Naderhand reizen we verder en belanden in Drammen, een voorstadje van Oslo met een mix van oude en nieuwe bouwwerken, veel groen en water, dat fraai langs de Drammensfjorden ligt. De camping is een soort verzamelpunt voor reizigers die hun reis net gestart zijn, dan wel inmiddels met de terugreis bezig zijn. Altijd leuk voor de verhalen tijdens de afwas.... We maken een rit door de 213 meter hoge en 1650 meter lange Spiraaltop, een binnen in een berg gebouwde omhoog spiraliserende weg van zo'n 50 meter doorsnee. Bovenaan is een parkeerplaats met een prachtig uitzicht over de hele stad.

Vanaf de camping kunnen we handig in een uur met de bus naar Oslo. Een in Nederland geboren Tunesiër tekent ons vanaf het station vriendelijk de weg uit naar het startpunt van onze wandelroute. Hij vertelt het goed te hebben in Noorwegen, maar mist wel de Hollandse gezelligheid én de Edammer kaas. We wandelen via dé winkelstraat van Oslo naar het Koninklijke Slot, wat in de stijgers staat. Via het bijbehorende enorme park lopen we naar het Rädhuset (stadshuis). We zien nogal wat mensen op straat zitten met een (leeg) kartonnen bekertje van McDonalds voor zich. En nee, ze hebben dus niet allemaal nét de koffie op ..., het is de bedoeling dat je daar een kleine bijdrage in gooit. Via de haven gaan we naar de vesting en het bijbehorende slot. Als laatste bekijken we het spiksplinternieuwe Operahuset, waar je letterlijk het dak op kan. Je loopt vanaf de begane grond een schuine helling op, waar je uiteindelijk op flinke hoogte een mooi uitzicht hebt over de haven en de hele stad.

Als we vertrekken uit Drammen voor onze terugreis regent het pijpestelen. Onderweg wordt het gaandeweg droog en we maken een tussenstop om te overnachten op een Zweeds eilandje bij Stenungsund. De volgende dag trekken we verder naar Ishoy, een buitenstadje van Kopenhagen. Nog even wat boodschappen doen blijkt een heel avontuur.

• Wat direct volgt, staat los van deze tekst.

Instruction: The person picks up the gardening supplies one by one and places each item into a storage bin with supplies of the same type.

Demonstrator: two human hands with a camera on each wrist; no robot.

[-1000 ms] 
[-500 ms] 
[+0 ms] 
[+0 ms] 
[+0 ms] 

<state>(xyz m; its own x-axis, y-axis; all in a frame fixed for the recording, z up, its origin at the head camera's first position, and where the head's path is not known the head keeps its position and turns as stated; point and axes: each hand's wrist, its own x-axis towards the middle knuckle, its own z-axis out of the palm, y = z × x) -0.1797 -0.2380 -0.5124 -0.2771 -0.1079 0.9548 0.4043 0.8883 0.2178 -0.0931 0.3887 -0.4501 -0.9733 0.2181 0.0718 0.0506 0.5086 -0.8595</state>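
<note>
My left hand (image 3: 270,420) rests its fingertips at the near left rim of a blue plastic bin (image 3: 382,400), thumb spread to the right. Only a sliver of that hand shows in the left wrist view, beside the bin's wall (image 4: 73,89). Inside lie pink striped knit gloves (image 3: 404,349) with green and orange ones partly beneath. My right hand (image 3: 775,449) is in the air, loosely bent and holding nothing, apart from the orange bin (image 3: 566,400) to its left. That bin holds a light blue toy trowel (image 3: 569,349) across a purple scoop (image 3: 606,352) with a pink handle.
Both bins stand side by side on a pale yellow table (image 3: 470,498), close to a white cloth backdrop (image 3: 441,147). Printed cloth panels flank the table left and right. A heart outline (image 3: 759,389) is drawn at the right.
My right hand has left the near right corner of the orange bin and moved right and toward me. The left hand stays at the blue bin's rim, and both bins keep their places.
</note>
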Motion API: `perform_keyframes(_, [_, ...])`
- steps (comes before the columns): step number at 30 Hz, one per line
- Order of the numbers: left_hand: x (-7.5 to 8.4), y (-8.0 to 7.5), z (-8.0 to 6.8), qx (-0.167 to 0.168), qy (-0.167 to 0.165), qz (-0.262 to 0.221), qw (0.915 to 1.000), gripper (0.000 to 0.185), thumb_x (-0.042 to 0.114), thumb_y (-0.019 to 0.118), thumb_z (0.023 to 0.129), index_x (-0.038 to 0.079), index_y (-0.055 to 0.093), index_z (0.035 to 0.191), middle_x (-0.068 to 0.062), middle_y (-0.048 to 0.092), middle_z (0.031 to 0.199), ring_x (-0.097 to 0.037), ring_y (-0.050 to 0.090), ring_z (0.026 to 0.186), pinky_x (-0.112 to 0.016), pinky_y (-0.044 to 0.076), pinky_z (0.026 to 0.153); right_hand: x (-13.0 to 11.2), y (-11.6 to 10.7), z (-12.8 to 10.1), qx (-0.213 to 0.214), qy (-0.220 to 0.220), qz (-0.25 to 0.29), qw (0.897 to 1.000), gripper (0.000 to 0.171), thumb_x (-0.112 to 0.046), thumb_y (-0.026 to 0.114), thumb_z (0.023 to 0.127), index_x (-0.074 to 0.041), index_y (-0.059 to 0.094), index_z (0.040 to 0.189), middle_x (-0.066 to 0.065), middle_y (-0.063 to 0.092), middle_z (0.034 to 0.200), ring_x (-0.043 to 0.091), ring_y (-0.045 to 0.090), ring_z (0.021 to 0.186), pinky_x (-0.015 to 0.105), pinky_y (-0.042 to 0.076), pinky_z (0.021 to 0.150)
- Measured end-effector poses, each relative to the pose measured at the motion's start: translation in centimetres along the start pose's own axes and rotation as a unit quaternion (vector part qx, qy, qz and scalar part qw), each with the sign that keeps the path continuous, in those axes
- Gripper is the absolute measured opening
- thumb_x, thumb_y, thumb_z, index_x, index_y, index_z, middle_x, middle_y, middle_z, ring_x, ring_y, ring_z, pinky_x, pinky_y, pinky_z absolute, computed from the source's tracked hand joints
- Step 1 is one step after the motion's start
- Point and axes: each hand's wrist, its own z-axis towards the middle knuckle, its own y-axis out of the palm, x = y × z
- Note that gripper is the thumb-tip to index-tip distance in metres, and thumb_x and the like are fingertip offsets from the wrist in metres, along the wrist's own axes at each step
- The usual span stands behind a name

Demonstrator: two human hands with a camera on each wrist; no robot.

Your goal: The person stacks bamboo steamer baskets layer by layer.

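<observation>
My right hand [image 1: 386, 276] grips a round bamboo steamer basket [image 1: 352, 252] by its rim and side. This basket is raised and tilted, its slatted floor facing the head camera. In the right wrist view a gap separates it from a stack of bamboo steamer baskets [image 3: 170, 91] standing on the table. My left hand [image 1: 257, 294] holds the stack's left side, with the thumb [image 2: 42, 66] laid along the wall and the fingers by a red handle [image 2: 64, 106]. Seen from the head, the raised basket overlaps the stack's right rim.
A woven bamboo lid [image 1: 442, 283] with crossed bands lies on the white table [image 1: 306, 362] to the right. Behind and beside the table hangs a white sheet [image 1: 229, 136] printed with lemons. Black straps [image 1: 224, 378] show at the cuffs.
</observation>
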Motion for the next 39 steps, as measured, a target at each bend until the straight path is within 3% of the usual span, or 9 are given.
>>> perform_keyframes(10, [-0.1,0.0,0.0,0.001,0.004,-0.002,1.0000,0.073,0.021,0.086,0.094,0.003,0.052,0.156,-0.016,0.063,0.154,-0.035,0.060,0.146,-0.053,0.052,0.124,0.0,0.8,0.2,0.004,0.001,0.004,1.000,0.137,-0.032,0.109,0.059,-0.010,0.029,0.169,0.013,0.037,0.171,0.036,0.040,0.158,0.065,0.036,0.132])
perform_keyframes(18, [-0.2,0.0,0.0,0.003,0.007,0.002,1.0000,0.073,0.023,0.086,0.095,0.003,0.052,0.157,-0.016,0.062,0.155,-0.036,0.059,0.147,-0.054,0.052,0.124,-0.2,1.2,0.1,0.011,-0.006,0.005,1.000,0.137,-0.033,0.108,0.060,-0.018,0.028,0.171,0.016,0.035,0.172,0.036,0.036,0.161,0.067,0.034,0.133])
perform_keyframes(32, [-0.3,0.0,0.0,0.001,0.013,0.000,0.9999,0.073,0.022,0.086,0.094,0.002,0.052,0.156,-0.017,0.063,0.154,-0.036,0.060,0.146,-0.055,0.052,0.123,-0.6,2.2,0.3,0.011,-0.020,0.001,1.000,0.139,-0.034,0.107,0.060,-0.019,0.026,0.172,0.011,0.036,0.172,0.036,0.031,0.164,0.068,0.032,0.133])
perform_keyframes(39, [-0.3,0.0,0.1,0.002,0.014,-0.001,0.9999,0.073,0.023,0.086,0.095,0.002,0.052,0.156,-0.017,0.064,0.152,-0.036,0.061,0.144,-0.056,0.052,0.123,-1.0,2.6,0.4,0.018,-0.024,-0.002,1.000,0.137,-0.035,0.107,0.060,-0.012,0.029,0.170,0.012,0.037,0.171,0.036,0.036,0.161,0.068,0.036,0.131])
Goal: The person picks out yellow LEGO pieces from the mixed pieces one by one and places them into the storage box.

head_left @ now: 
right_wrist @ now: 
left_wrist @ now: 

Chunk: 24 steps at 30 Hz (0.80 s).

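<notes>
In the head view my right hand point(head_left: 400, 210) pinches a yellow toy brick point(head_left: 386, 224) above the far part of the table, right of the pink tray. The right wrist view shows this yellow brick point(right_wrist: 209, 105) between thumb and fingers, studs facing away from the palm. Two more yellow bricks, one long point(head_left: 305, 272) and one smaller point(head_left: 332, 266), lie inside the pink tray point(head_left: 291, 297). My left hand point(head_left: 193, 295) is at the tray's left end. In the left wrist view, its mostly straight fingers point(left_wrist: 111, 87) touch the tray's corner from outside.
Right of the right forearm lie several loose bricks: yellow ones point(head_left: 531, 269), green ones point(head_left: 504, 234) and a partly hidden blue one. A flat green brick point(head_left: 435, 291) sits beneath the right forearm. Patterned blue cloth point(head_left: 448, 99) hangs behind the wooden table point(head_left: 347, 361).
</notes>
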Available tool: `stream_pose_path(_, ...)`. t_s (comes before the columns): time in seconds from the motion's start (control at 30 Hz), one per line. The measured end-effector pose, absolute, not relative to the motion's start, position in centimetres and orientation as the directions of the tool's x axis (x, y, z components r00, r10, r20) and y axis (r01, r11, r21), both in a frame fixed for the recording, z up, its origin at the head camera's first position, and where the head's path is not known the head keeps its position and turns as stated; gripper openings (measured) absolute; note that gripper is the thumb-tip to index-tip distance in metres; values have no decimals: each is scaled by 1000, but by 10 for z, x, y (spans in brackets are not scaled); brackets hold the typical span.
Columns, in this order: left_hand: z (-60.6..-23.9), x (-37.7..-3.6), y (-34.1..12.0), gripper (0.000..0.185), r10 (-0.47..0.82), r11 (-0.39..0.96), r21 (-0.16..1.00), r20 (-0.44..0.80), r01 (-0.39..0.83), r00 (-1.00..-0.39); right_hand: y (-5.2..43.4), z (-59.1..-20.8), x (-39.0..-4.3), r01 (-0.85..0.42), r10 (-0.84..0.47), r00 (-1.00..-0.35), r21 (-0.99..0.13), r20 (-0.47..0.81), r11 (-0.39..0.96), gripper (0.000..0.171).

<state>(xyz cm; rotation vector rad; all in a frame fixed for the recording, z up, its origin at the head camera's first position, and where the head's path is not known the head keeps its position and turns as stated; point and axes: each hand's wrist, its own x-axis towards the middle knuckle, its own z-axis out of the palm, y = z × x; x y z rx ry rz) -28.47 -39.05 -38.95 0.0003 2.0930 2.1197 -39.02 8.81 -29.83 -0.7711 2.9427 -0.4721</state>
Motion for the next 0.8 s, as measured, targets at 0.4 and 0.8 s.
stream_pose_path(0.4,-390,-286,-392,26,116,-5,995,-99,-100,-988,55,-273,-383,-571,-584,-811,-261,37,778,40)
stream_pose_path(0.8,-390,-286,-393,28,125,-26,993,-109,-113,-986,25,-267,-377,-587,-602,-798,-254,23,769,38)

We belanden in een mega-warenhuis waar we eerst de laatste mode bekijken, daarna de nieuwste flatscreens, computers, telefoons, mooie meubels, enzovoort, voor we helemaal achteraan bij de zuivel en de groente zijn.

Als we vanuit Ishoy met de trein naar Kopenhagen willen en nét de kaartjesautomaat staan te bestuderen, roept een mevrouw die achter ons langs loopt dat het elke 1e zondag van de maand vrij reizen is. Dat laten we ons geen twee keer zeggen en we stappen zonder kaartje in de vliegensvlugge trein. In Kopenhagen nemen we deze keer de toeristische optie: een hop-on-hof-off bus/boot combi. Vooral de boot blijkt een hele goede keuze, omdat de stad is gebouwd naar Amsterdams voorbeeld, dus met veel grachten en mooie boogbruggen. We zien veel fraaie gebouwen, zowel oude als nieuw, veel zonnige terrassen, fraaie parken, mooie paleizen, kortom: een prachtige stad.

Met nog steeds wisselend wolken en zon reizen we verder huiswaarts en maken een tussenstop in Flensburg nét over de Deense grens in Duitsland. Na een aantal weken Noorse prijzen kunnen we ons geluk niet op in de Duitse supermarkt naast de camping. De bekende alcoholische dranken zijn hier werkelijk voor spotprijzen te koop.... En een pizza kost weer gewoon 2 euro in plaats van 165 Noorse kronen (circa 18 euro). Géén wonder dat er zoveel Noren en Denen op de camping staan. We vervolgen onze weg huiswaarts met nog een stop in Westerstede in Noord-Duitsland.

Gezond en zonder materiaalpech komen we op woensdag 4 juli na 6150 kilometer, 39 overnachtingen op 23 verschillende campings, heel veel foto's en prachtige ervaringen weer thuis. Noorwegen is een prachtig land waar we nu veel van gezien hebben, maar ook nog heel veel niet, daarom moeten we zeker nog een keer terug.

Bedankt voor jullie interesse en reacties, indien van toepassing een prettige vakantie en wat ons betreft wellicht tot de volgende reis ...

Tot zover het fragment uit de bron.